◆ Exercise goal
Only a slice of the listing below is wanted. Retype the lines from the one containing "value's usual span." through the one containing "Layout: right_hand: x", exactly, both ends included.

***

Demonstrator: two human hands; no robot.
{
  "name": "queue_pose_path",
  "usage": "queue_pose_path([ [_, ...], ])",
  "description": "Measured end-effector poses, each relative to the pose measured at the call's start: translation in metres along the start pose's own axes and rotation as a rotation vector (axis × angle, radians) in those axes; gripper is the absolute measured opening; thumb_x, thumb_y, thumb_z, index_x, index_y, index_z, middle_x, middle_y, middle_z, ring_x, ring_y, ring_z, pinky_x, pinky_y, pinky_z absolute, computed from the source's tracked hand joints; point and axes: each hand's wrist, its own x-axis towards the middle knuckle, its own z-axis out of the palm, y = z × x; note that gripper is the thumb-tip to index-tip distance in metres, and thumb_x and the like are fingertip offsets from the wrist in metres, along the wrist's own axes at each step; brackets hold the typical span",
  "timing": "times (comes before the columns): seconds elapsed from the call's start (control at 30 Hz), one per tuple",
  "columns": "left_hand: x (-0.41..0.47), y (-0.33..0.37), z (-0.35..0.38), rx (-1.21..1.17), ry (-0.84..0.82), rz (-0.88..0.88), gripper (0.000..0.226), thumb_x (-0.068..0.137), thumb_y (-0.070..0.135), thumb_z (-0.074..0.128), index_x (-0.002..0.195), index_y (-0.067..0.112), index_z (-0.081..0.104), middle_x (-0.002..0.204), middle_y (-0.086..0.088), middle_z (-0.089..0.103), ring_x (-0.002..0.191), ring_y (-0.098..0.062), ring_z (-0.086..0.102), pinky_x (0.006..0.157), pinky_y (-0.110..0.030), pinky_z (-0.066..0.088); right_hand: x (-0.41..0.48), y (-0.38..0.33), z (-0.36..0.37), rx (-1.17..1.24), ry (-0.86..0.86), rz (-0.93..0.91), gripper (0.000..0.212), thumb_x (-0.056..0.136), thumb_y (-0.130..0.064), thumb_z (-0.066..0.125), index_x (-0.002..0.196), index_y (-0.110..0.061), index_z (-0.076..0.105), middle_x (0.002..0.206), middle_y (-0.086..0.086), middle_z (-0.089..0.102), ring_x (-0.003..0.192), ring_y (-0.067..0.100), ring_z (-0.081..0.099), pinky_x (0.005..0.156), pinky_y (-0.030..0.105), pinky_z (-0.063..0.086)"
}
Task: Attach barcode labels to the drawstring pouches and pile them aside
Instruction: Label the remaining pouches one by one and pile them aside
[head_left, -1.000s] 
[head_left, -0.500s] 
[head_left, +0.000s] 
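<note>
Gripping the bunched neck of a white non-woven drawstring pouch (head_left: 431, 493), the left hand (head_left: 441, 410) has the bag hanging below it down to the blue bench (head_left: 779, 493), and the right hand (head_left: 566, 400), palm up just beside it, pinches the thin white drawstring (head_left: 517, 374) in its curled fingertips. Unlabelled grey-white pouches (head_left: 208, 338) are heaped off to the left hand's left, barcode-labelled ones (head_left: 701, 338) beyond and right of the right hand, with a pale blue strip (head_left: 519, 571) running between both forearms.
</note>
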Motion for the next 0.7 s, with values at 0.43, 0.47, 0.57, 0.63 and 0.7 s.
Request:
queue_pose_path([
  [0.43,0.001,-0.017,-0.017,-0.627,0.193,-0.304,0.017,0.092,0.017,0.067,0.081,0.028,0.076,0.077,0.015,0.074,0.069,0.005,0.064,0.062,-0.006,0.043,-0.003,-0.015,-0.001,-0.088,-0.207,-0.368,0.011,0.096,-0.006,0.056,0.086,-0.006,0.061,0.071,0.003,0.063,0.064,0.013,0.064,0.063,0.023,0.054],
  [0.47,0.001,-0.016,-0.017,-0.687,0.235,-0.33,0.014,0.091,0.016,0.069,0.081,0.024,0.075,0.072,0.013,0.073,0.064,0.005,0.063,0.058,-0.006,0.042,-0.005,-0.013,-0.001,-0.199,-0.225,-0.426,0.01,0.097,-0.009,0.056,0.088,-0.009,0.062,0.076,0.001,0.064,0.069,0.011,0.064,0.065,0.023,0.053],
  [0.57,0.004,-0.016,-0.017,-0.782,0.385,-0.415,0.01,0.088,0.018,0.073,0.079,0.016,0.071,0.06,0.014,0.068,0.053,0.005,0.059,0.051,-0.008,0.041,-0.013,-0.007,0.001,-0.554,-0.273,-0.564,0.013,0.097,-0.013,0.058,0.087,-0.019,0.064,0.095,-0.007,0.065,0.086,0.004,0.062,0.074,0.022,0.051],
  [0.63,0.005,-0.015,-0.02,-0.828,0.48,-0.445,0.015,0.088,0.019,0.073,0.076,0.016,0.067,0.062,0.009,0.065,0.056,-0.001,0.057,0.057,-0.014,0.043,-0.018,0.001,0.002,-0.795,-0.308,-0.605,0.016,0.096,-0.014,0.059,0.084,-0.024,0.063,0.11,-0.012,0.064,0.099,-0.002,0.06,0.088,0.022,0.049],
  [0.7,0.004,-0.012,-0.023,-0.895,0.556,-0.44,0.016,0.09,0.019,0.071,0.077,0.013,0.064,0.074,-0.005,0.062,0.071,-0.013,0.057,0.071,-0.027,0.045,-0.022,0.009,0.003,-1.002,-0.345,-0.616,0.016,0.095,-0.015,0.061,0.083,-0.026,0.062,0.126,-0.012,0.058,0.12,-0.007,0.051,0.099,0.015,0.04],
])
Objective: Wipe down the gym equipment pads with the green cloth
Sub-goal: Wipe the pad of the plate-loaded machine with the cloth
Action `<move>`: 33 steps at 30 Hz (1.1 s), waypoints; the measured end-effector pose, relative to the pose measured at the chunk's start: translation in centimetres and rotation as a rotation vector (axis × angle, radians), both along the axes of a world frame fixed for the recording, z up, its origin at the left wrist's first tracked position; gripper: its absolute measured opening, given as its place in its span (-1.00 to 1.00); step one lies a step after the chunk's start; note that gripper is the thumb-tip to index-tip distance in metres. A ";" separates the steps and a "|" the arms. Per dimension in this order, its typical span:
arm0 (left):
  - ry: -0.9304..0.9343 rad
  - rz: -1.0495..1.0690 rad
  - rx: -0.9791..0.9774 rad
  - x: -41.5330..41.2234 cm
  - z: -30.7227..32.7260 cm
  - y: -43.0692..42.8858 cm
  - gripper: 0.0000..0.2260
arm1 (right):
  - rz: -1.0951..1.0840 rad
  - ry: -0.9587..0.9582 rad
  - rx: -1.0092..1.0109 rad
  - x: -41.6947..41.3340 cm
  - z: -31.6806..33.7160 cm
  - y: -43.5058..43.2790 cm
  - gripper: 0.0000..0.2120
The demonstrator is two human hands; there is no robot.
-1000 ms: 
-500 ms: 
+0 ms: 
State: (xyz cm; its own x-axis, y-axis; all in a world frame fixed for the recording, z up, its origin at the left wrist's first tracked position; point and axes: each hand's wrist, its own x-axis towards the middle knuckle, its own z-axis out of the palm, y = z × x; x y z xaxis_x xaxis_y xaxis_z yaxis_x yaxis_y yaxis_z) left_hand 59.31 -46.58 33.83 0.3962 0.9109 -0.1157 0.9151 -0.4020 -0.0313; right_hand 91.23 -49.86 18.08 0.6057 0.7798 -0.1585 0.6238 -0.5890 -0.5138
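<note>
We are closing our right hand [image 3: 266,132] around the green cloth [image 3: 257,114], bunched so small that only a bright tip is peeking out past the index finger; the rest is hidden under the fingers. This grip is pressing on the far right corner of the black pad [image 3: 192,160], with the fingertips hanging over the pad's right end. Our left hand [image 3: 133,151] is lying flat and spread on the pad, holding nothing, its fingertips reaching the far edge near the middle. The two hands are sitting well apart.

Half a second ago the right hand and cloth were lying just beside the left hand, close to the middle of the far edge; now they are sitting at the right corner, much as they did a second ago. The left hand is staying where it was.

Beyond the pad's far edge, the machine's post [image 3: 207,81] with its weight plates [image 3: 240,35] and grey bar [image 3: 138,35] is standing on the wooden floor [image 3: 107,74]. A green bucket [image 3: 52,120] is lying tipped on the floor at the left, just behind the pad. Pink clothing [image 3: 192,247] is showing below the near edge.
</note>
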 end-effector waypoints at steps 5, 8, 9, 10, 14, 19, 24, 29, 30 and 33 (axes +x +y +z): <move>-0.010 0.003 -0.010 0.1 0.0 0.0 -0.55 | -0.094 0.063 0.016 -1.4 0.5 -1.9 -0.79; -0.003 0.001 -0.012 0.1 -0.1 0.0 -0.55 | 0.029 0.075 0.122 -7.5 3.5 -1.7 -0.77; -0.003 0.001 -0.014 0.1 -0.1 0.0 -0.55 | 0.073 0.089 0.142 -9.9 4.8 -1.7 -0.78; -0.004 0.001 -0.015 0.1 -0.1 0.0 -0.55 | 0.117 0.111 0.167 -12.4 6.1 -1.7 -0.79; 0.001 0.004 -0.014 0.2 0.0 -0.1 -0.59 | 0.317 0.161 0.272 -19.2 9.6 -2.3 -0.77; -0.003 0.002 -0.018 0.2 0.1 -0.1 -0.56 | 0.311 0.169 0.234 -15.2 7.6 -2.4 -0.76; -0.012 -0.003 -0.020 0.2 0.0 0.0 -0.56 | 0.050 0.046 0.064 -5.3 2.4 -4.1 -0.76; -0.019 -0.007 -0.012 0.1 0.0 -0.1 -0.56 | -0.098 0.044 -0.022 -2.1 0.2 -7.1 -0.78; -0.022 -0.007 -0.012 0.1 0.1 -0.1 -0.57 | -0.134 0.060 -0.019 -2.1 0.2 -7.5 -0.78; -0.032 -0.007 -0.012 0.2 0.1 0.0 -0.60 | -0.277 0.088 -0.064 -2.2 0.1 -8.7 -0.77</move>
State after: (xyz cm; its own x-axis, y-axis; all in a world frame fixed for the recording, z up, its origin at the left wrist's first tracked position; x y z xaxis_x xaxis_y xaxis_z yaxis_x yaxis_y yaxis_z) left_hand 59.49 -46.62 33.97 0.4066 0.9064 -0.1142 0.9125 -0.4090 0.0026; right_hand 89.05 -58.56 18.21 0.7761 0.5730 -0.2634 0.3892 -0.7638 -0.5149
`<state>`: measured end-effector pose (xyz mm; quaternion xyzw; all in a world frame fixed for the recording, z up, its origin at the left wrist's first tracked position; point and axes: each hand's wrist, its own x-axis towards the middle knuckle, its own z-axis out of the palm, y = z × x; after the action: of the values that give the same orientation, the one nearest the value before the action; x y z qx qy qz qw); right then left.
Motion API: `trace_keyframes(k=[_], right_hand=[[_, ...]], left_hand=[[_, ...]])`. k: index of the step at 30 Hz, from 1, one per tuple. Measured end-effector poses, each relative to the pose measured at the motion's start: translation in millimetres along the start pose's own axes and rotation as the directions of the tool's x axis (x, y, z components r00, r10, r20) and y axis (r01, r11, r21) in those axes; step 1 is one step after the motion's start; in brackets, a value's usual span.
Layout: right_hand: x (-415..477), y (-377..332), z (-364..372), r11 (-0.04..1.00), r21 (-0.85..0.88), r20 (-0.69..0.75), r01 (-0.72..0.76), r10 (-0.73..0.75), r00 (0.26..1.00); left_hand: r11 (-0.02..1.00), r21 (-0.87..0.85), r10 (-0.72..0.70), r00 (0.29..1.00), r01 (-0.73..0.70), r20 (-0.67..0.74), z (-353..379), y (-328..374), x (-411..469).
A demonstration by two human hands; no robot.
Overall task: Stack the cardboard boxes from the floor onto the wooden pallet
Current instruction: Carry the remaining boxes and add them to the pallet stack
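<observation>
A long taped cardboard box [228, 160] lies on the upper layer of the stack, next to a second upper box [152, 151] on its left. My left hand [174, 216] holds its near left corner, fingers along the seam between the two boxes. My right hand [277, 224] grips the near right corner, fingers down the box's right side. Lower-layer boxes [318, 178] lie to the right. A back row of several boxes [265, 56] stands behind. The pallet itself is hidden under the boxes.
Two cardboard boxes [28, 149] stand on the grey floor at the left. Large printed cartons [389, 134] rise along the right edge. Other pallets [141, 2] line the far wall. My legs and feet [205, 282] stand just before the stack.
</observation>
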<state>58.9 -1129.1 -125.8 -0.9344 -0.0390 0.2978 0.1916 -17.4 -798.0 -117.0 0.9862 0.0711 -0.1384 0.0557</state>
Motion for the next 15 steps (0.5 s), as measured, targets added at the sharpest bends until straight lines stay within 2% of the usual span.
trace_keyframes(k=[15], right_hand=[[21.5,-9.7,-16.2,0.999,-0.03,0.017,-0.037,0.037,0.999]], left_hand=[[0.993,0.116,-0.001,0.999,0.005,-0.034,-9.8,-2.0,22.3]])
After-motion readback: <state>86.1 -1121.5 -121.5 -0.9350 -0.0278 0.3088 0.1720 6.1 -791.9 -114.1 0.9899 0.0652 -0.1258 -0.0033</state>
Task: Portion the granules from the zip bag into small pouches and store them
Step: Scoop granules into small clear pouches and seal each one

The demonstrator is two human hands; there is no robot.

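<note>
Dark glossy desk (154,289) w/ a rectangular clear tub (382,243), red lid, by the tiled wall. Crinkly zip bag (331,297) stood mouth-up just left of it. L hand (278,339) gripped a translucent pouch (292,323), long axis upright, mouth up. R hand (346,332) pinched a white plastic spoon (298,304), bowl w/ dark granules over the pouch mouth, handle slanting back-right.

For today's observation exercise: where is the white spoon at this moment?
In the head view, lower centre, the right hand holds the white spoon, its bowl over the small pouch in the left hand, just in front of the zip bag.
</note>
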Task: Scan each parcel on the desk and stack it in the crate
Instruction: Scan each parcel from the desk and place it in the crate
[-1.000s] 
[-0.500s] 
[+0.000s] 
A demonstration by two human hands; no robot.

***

◆ Answer to this task
Motion API: `trace_keyframes(k=[_], right_hand=[[_, ...]], left_hand=[[_, ...]])`. k: index of the step at 30 Hz, from 1, one per tuple. Measured end-effector poses, each relative to the pose measured at the motion's start: translation in millimetres along the start pose's own axes and rotation as the directions of the tool's x axis (x, y, z components r00, r10, r20) and y axis (r01, r11, r21) in those axes; step 1 is one step after the motion's start; in brackets, a value's usual span.
Layout: right_hand: x (-415..477), y (-377..332), z (-364..372), r11 (-0.04..1.00), r21 (-0.85..0.88), r20 (-0.69..0.75), r01 (-0.72..0.76), r10 (-0.73..0.75), r00 (0.26..1.00); left_hand: r11 (-0.02..1.00), r21 (-0.87..0.85), r10 (-0.72..0.70), r00 (0.29..1.00), r01 (-0.73..0.70), r20 (-0.67..0.74), z (-353..379), y (-328..374), x (-411..469).

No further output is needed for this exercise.